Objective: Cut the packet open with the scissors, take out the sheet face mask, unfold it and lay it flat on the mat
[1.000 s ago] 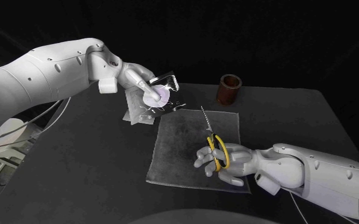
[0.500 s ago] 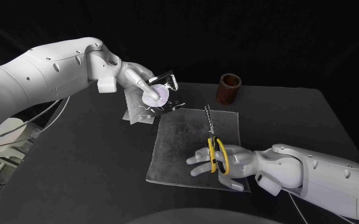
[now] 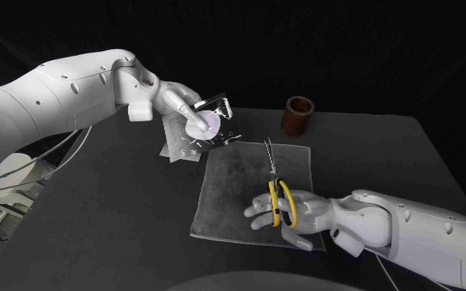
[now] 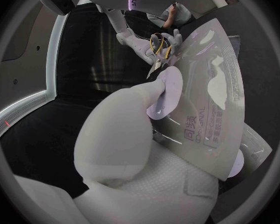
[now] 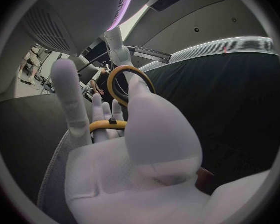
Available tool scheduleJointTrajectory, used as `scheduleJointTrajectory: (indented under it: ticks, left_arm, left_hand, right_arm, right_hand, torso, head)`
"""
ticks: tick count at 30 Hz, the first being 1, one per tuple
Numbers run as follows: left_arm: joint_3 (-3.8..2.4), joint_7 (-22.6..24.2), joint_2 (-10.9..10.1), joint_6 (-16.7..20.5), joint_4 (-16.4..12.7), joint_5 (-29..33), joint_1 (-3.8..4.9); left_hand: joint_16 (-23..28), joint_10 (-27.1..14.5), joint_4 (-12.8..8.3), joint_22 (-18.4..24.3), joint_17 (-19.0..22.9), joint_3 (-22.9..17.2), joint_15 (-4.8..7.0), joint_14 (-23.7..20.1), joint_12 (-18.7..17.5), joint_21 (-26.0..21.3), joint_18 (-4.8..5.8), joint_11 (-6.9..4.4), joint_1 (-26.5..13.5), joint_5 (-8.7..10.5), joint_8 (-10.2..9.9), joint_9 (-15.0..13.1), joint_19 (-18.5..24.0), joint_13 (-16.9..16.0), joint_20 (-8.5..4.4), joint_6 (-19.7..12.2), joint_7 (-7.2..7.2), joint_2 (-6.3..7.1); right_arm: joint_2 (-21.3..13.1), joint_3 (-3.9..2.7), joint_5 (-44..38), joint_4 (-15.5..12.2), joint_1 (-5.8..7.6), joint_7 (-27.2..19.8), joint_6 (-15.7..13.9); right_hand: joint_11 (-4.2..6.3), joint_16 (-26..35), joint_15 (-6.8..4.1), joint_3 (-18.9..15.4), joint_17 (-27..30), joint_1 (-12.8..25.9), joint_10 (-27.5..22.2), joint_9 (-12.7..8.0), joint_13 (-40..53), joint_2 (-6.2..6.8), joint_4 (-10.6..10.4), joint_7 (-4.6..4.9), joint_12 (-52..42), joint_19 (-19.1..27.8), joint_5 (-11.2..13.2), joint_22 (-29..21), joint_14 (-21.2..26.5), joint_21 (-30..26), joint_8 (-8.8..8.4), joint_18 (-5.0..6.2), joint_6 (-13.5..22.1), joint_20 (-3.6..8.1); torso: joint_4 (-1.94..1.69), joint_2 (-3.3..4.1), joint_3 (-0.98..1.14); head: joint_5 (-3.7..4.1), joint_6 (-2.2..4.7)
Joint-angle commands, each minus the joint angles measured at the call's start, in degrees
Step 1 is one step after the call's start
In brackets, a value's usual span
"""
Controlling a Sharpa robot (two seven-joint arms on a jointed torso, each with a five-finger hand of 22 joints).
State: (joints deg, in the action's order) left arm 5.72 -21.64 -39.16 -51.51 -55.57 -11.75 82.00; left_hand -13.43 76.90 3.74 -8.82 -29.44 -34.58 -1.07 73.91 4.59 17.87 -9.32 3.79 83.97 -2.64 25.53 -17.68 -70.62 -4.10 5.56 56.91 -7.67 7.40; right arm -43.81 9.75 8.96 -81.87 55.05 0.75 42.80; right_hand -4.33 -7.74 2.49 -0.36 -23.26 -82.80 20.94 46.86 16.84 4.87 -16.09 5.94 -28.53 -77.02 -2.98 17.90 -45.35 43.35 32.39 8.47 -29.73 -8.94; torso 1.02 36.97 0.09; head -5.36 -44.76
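The packet (image 3: 182, 144) hung raised beyond the far left corner of the mat (image 3: 228, 200), pinched in the left hand (image 3: 180, 106) and seemingly uncut, so every step remained. The right hand (image 3: 291, 215) clasped the scissors (image 3: 275, 182) over the mat (blades apparently together). The packet's edges were hard to make out.

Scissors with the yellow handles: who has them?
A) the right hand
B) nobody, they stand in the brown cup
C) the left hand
A: the right hand grips the scissors by their yellow handles, while the left hand holds the packet.
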Motion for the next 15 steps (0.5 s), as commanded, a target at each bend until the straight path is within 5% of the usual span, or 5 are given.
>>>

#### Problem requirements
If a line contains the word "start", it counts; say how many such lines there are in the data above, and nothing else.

#### Response area
2